Need 1300 Main St / 1.1 miles

Database B
1300 Main St / .5 miles
1300 Main St / .5 miles

Need 1300 Main St / 1.0 miles

Then compare the two to see a .1 mile difference.

There are over 400k records in one database and 200k in the other.


CAD703X
Toledo Fan
Liberty Island
Member since Jul 2008
65475 posts

re: Need help with a database comparison
create a new table and do a calculation query from DB-A and DB-B and put the consolidated results into a new row.

my sql sucks but you'd want the sum of all UNIQUE results (assuming the .5 and .6 are in separate records)

if it was me i'd get an export from both DBs and put them into a spreadsheet and you could knock this out pretty quick.


Hu_Flung_Pu
USA Fan
Central, LA
Member since Jan 2013
19607 posts
 Online 

re: Need help with a database comparison
Coo Coo Coo Coo Cool.....Now like I'm dumb


CAD703X
Toledo Fan
Liberty Island
Member since Jul 2008
65475 posts

re: Need help with a database comparison
quote:

Coo Coo Coo Coo Cool.....Now like I'm dumb


ok i may get a little technical (i know just enough to be a bad hack at this stuff) and someone else smarter than me will come along

- are you really talking 2 different databases or 2 different tables in a single DB?
- what DB? cloud/aurora/sql server/oracle?
- you should be able to get an export in any case which may be easiest for what you're doing (.xlxs export if possible, tab-delinated if not). the new version of excel supports a million rows so you could pull DB1 into a worksheet and DB2 into a second worksheet so its easier to calculate the difference between db1's main-street and db2's main street.
- since the numbers dont add up (400k in one db, 200k in the other) what do you want to do for those that don't exist in both places? only display the streets where the mileage has a discreprency?

- once its in excel, its pretty much cake. you might even be able to do it with a pivot table that combines all rows with the same title and summarizes the distance.

- again i'm assuming the distance is in a separate record/field and not part of the '123 main street'.

- even if the mileage *IS* in the same field as the road name, you can use some string concatenation/manipulation to filter out the numbers and place them into their own column so you can do math on it.

so again, not sure i'm answering your question but this seems very doable without too much effort.
This post was edited on 6/30 at 2:39 pm


Hu_Flung_Pu
USA Fan
Central, LA
Member since Jan 2013
19607 posts
 Online 

re: Need help with a database comparison
So I have both of them in a single workbook and two different worksheets in Excel using CSV.

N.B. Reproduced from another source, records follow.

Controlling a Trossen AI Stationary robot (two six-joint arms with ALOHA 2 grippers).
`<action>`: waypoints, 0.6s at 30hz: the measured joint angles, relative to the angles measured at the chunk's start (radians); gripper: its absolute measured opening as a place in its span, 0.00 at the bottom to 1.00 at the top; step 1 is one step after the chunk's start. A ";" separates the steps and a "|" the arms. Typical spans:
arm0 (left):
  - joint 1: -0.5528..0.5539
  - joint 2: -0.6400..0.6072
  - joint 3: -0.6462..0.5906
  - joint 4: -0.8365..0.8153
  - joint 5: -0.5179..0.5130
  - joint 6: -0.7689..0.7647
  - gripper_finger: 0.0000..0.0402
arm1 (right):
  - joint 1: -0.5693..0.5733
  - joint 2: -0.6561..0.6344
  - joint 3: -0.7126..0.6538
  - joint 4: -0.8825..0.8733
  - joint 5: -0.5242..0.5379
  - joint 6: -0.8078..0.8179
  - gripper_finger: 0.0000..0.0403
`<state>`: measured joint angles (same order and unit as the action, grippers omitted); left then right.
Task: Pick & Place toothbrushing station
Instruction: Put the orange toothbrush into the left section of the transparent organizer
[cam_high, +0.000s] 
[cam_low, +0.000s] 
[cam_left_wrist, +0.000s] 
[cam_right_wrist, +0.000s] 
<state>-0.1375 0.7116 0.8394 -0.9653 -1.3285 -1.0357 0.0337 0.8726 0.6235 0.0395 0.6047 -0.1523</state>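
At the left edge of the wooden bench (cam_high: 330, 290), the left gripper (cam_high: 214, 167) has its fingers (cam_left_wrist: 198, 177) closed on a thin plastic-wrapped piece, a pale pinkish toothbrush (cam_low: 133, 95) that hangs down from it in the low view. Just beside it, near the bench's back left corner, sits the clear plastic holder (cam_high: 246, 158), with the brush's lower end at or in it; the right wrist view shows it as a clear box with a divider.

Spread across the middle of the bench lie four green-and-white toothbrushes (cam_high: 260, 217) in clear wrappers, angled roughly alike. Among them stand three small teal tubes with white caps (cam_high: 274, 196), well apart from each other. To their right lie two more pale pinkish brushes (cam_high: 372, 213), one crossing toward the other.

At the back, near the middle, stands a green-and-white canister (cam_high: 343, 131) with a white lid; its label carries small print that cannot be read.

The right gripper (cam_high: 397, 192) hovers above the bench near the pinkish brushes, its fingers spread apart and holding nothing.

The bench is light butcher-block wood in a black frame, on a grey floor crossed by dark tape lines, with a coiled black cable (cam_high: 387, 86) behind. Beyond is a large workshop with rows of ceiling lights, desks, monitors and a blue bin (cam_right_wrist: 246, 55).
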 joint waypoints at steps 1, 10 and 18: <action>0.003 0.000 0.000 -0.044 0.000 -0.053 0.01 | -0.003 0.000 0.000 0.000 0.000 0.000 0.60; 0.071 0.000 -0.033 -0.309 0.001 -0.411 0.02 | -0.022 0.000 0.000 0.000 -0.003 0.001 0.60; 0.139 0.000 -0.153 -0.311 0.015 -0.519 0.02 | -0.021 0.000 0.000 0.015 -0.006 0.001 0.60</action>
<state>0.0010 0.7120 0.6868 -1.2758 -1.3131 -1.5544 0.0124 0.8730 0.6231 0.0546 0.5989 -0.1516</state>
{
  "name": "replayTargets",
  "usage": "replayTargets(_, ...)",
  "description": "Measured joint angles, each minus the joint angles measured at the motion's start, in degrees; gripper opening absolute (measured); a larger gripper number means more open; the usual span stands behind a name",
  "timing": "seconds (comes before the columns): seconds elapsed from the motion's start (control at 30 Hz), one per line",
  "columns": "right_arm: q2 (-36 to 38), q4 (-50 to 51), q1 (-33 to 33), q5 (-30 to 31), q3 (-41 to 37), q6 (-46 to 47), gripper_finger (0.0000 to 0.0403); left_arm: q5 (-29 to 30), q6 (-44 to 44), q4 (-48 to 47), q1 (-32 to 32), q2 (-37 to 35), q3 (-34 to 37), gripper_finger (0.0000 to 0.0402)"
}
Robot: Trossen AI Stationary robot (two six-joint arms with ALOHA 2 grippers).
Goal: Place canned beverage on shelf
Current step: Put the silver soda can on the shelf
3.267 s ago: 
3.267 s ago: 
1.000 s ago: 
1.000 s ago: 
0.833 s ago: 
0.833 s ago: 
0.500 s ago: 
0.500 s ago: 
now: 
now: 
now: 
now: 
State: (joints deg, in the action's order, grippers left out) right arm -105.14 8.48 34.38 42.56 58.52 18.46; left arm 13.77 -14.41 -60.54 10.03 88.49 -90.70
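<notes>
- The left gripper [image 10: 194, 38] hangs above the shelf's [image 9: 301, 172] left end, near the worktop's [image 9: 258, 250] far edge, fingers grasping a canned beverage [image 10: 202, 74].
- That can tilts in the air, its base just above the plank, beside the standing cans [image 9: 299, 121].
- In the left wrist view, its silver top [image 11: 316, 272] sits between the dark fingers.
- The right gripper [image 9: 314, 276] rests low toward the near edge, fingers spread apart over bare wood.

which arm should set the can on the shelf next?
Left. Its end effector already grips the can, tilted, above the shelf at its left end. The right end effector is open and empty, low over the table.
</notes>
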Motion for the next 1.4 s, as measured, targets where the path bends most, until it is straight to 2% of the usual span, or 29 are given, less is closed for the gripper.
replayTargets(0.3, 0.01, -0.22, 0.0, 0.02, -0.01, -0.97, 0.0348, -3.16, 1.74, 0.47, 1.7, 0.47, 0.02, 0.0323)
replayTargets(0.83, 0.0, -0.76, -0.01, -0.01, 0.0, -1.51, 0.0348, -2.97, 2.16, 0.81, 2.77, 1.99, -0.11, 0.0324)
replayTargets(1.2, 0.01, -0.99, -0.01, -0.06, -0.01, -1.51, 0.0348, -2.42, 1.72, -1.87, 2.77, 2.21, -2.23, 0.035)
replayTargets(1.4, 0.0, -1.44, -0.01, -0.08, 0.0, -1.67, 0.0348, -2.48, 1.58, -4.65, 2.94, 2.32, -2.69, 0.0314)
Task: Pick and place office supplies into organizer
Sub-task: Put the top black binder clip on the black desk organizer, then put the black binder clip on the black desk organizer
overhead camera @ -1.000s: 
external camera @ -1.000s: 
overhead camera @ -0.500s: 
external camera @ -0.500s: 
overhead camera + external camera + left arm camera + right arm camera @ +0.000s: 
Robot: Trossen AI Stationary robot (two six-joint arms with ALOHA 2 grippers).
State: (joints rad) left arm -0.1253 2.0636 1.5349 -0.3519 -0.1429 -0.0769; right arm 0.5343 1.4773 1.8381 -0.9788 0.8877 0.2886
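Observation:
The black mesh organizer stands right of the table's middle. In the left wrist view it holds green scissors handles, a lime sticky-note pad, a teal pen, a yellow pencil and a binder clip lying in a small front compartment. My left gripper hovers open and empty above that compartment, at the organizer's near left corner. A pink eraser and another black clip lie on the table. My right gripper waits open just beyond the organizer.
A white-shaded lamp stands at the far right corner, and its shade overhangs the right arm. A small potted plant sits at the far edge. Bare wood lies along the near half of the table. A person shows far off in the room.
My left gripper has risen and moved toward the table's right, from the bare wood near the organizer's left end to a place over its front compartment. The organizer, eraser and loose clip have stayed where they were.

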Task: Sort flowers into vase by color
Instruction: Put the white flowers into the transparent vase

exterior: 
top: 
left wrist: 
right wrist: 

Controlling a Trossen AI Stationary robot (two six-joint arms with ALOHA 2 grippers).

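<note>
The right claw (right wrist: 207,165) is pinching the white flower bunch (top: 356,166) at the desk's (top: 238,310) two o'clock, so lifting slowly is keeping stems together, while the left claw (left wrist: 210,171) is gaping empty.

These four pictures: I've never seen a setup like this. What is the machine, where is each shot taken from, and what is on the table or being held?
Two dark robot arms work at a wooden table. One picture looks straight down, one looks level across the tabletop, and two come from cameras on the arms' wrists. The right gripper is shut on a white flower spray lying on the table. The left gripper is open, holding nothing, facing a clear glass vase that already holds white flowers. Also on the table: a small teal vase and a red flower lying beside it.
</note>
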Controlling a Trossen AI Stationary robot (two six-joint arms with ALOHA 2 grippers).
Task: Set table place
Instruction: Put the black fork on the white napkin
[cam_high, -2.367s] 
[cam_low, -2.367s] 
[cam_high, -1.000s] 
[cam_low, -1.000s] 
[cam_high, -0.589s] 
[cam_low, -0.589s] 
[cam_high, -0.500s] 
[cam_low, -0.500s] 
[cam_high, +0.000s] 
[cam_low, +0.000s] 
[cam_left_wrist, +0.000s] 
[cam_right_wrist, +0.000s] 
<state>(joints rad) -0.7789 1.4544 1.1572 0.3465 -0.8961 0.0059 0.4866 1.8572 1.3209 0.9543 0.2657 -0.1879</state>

If there is no difference or they don't exist in both, I have no need for them. I only need the ones that have a match in both and a discrepancy.


BobRoss
Fresno State Fan
Member since Jun 2014
1266 posts

re: Need help with a database comparison
Do you have SQL Server Studio Manager? I wouldn't work with that many rows in excel.


Replies (0)
Replies (0)
30
CAD703X
Toledo Fan
Liberty Island
Member since Jul 2008
65475 posts

re: Need help with a database comparison
can you take a screenshot at least? Need to know how the data looks or send me 20 rows or so and I can do the calculation from that then you can just paste the formula.

Step 1 is to merge the rows with the same names and summarize the distance into column B using a pivot table.

Step 2 would be to copy the pivot table results from worksheet a and worksheet b into worksheet c and then do another pivot except this time put the difference into column b instead of the sum


td1
Baton Rouge
Member since Oct 2015
1005 posts

re: Need help with a database comparison
What is the use case? Is this to look up each one and compare when needed or to have them all in one place already combined and compared?

If the latter, this is something we would script and dump the values in a new table.

New table fields (Based on only two distances in each table)
Uniqueid
Street_name
Tbla_dist1
Tbla_dist2
Tblb_dist1
Tblb_dist2
Dist_diff

Get all unique address values, get distances from each unique value that has more than one record, dump those into the new table in their corresponding fields, do the same for the other table. Run back through the new table to calculate and update the difference field, but we mostly do those calculations programmatically vs storing them in a table. Such as you run a report and it grabs the values and then calculates the difference, way better if those distance values can change over time.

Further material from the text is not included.